Please transcribe the entries exactly and omit the images they contain.

Data excerpts:
◇ ◇ ◇
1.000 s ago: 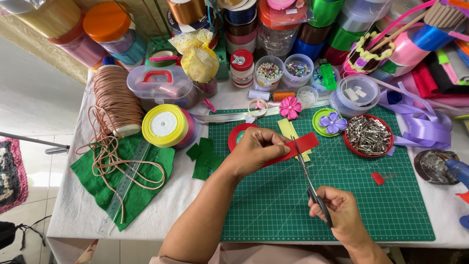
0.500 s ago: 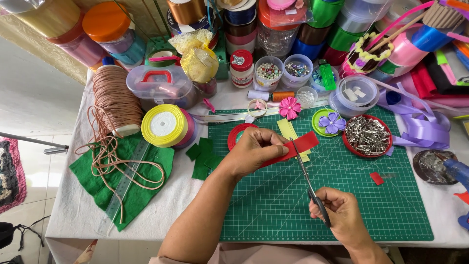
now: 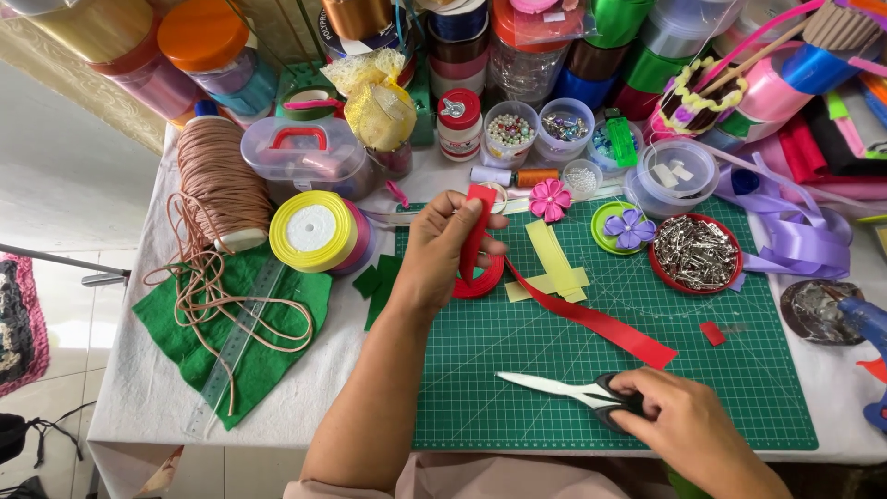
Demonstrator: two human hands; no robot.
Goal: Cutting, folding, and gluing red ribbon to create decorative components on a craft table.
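Observation:
My left hand [image 3: 442, 248] is raised over the far left part of the green cutting mat [image 3: 517, 407], pinching a folded length of red ribbon [image 3: 477, 226] upright between thumb and fingers. That ribbon runs down past its red spool [image 3: 480, 280] and trails as a long strip [image 3: 601, 323] diagonally across the mat to a cut end. My right hand [image 3: 688, 427] rests at the mat's near right, fingers closed on the black handles of scissors [image 3: 554, 388]. The scissors lie flat with white blades pointing left. A tiny red scrap [image 3: 711, 333] lies to the right.
Yellow ribbon strips [image 3: 554, 263], a pink flower [image 3: 550, 200], a purple flower on a green lid [image 3: 630, 227] and a red dish of metal clips [image 3: 695, 254] crowd the mat's far edge. Left: yellow ribbon spool [image 3: 312, 231], cord spool [image 3: 217, 185], green felt [image 3: 259, 314]. Right: glue gun [image 3: 864, 323].
My left hand has lifted off the mat, raising the red ribbon upright. My right hand has lowered the scissors flat onto the mat. A long red strip now lies across the mat.

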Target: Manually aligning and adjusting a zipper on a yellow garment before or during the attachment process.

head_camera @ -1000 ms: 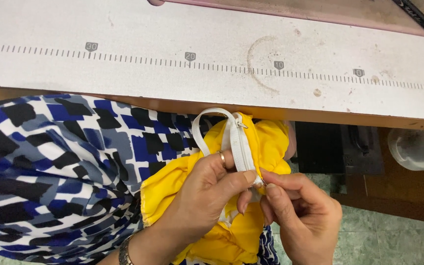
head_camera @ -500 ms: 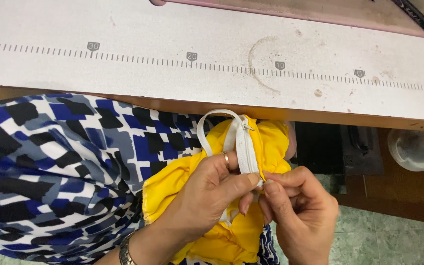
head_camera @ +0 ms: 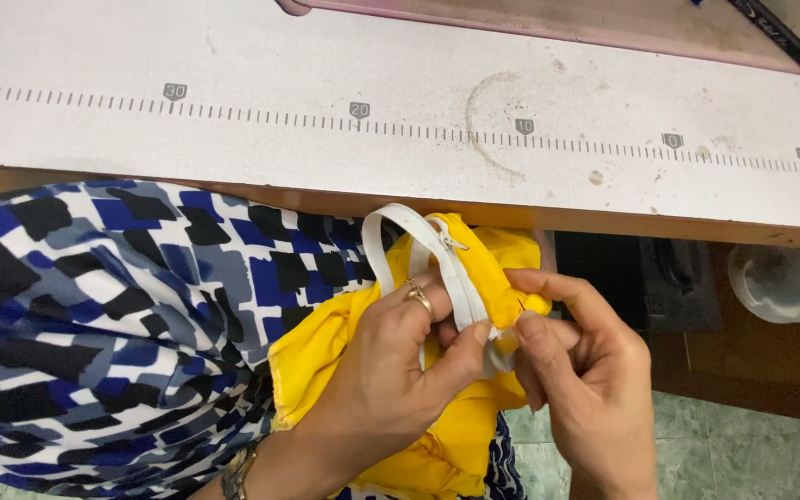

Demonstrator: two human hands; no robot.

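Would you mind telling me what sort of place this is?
Probably a tailoring or sewing workroom: a table with a measuring scale along its top, and both hands working a white zip against yellow cloth.

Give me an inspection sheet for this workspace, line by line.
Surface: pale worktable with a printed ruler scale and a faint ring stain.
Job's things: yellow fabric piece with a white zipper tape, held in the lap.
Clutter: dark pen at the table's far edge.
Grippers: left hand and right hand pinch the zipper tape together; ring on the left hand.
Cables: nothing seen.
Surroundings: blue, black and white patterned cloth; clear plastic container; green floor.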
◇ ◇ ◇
• **Worked solution**
1.000 s ago: 
0.500 s ago: 
now: 
Demonstrator: two human hands; no robot.
Goal: Cutting, folding, and gluing red ribbon to create decorative components on a craft table.
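Observation:
My left hand [image 3: 442, 248] is raised over the far left part of the green cutting mat [image 3: 517, 407], pinching a folded length of red ribbon [image 3: 477, 226] upright between thumb and fingers. That ribbon runs down past its red spool [image 3: 480, 280] and trails as a long strip [image 3: 601, 323] diagonally across the mat to a cut end. My right hand [image 3: 688, 427] rests at the mat's near right, fingers closed on the black handles of scissors [image 3: 554, 388]. The scissors lie flat with white blades pointing left. A tiny red scrap [image 3: 711, 333] lies to the right.
Yellow ribbon strips [image 3: 554, 263], a pink flower [image 3: 550, 200], a purple flower on a green lid [image 3: 630, 227] and a red dish of metal clips [image 3: 695, 254] crowd the mat's far edge. Left: yellow ribbon spool [image 3: 312, 231], cord spool [image 3: 217, 185], green felt [image 3: 259, 314]. Right: glue gun [image 3: 864, 323].
My left hand has lifted off the mat, raising the red ribbon upright. My right hand has lowered the scissors flat onto the mat. A long red strip now lies across the mat.
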
Target: Manually aligning and adjusting a zipper on a yellow garment before or during the attachment process.

head_camera @ -1000 ms: 
head_camera @ -500 ms: 
head_camera @ +0 ms: 

Demonstrator: two human hands; no robot.

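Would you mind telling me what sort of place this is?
Probably a tailoring or sewing workroom: a table with a measuring scale along its top, and both hands working a white zip against yellow cloth.

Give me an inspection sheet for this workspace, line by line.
Surface: pale worktable with a printed ruler scale and a faint ring stain.
Job's things: yellow fabric piece with a white zipper tape, held in the lap.
Clutter: dark pen at the table's far edge.
Grippers: left hand and right hand pinch the zipper tape together; ring on the left hand.
Cables: nothing seen.
Surroundings: blue, black and white patterned cloth; clear plastic container; green floor.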

That's the full output for the exercise.